● What the task asks: Starting at the first line of the material below, retype each line exactly until you reach the line with "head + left", which is also included; pictures stay out.

● The records:
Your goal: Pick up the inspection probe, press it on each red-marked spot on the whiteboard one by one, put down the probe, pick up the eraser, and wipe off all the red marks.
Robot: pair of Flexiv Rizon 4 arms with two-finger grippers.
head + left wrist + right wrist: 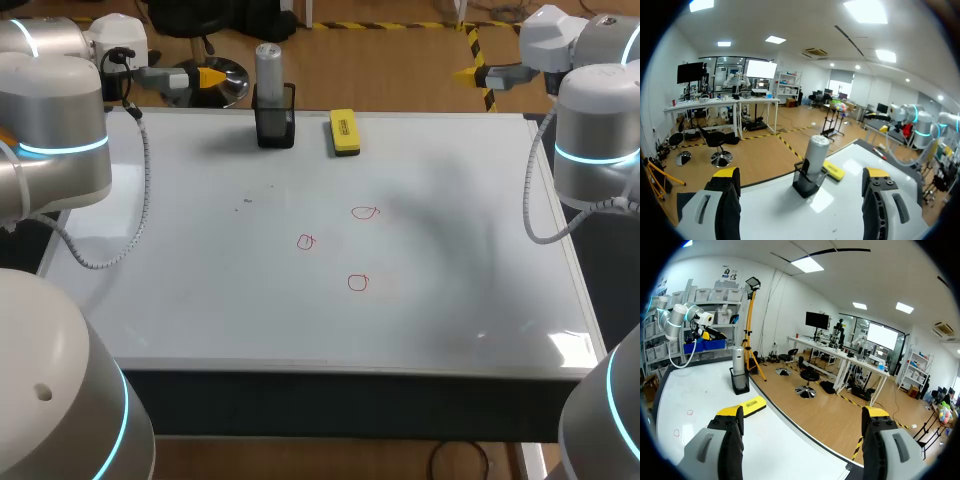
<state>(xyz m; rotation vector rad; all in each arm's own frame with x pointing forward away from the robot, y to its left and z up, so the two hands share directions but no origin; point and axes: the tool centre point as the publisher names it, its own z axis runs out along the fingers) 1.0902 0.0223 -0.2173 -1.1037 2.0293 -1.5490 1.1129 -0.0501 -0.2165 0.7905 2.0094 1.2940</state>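
Inspection probe (pixel 268 65): upright in black holder (pixel 275 128), yellow eraser (pixel 344 132) just beside.
Left gripper (pixel 205 77): fingers spread, empty, near probe.
Right gripper (pixel 472 73): spread, empty.
Risk: off-centre grasp could tip holder or nudge eraser.

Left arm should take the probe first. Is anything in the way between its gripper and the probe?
Nothing visible does. The left gripper is open near the whiteboard's far edge, with only bare board between it and the probe, upright in its black holder. The eraser lies on the holder's other side.
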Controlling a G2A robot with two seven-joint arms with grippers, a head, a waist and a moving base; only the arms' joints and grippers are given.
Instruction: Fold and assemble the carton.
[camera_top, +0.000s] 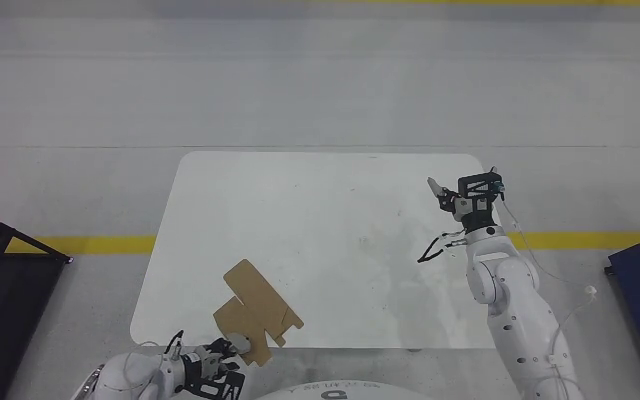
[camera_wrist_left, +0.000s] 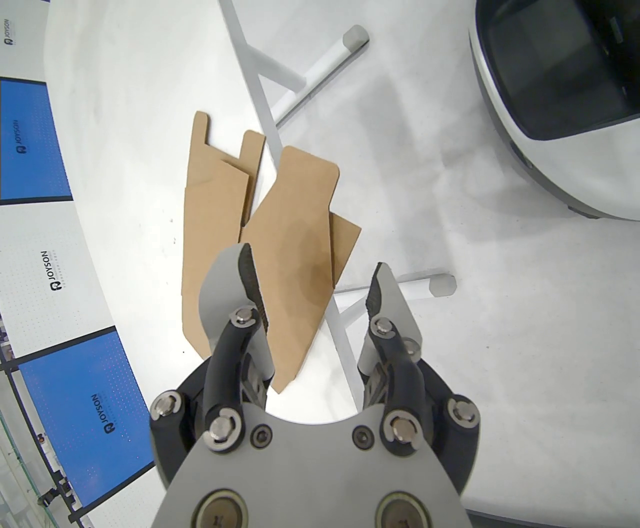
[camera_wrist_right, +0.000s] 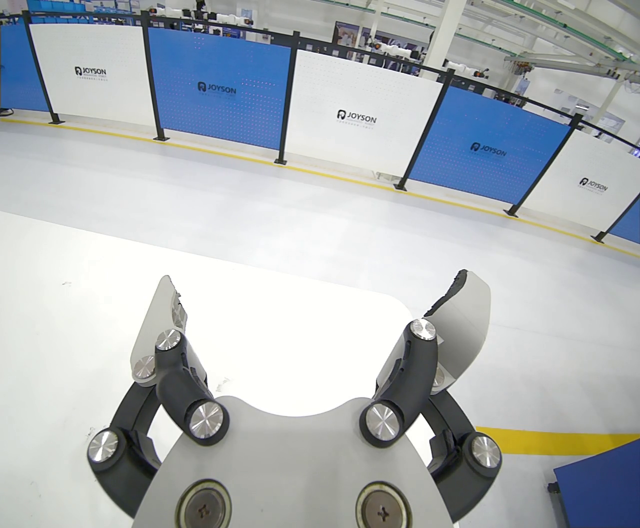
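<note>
Carton (camera_top: 255, 310) is seen lying flat at the table's (camera_top: 330, 200) near-left edge, partly overhanging it, with the left gripper (camera_wrist_left: 312, 260) spread wide around one flap. Right gripper (camera_wrist_right: 320, 285) is held released over the far-right corner.

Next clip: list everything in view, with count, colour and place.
carton: one, brown, flat, at the table's near left edge, partly overhanging it.
table: one, white, in front of the robot.
floor line: one, yellow, passing under the table.
fence panels: several, blue and white, beyond the table.
left gripper: one, grey and black, open at the carton's overhanging end.
right gripper: one, grey and black, open over the table's right side.
</note>
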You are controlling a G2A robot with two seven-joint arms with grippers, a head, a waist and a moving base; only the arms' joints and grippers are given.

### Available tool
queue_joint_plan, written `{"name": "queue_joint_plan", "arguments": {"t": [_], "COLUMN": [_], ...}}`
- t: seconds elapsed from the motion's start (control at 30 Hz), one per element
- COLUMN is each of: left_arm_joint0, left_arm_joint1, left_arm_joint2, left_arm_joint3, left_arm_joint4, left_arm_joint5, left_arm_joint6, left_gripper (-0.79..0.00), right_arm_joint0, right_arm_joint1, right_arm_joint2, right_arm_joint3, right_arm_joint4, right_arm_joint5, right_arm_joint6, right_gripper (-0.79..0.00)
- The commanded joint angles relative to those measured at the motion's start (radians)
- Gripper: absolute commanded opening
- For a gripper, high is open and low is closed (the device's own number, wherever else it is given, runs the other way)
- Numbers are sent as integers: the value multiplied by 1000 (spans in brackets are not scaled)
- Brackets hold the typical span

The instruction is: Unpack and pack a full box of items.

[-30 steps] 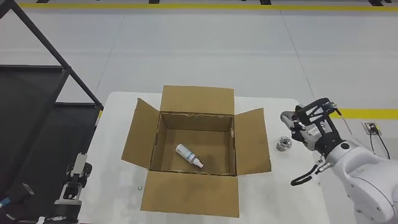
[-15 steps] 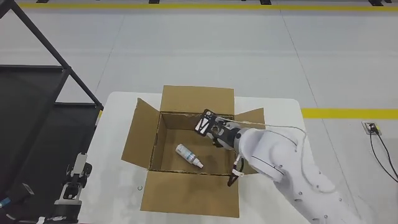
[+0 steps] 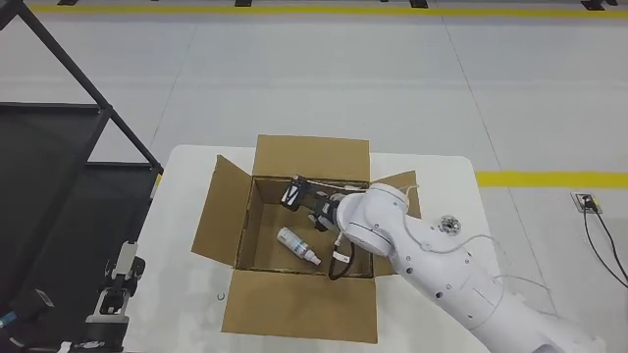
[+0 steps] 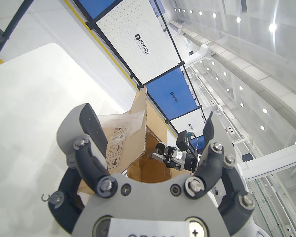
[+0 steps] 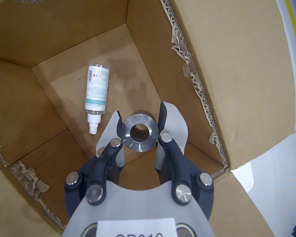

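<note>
Right claw [image 5: 140, 118] of mine is clamped on a steel ring [image 5: 140, 145] over the box [image 5: 133, 80] floor; dropped from here, it could roll into the bottle [image 5: 96, 87].

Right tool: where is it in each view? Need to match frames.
Top view: right tool inside the open box, toward its far wall.
Left wrist view: right tool farther off, beyond a flap of the box.
Right wrist view: right tool close up, gripping a metal ring.
Shared landmark: the box.
</note>
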Motion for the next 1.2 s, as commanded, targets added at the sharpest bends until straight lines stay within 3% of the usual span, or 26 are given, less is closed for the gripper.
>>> {"name": "queue_joint_plan", "arguments": {"t": [0.0,0.13,0.27,0.63,0.87,0.93,1.07,1.17], "left_arm_joint0": [0,0,0,0,0,0,0,0], "left_arm_joint1": [0,0,0,0,0,0,0,0], "left_arm_joint2": [0,0,0,0,0,0,0,0], "left_arm_joint3": [0,0,0,0,0,0,0,0], "left_arm_joint4": [0,0,0,0,0,0,0,0], "left_arm_joint5": [0,0,0,0,0,0,0,0], "left_arm_joint6": [0,0,0,0,0,0,0,0], "left_gripper": [0,0,0,0,0,0,0,0], "right_arm_joint0": [0,-28,-10,111,148,154,163,168], "right_arm_joint1": [0,-1,-32,-205,-283,-300,-326,-340], "right_arm_joint2": [0,12,-14,-157,-184,-187,-191,-191], "right_arm_joint3": [0,16,116,525,693,728,781,806], "right_arm_joint4": [0,-20,23,145,173,176,175,170], "right_arm_joint5": [0,49,26,-62,-114,-124,-139,-146], "right_arm_joint6": [0,-46,-93,-162,-213,-223,-244,-259], "right_gripper": [-785,-785,-785,-785,-782,-591,-459,-317]}}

● Task result:
Your goal: Pick up the inspection probe, press it on each red-marked spot on the whiteboard one by one, put down the probe, pick up the eraser, and wipe off all the red marks.
Robot: pair of Flexiv Rizon 4 arms with two-finger grippers.
head + left wrist + right wrist: 

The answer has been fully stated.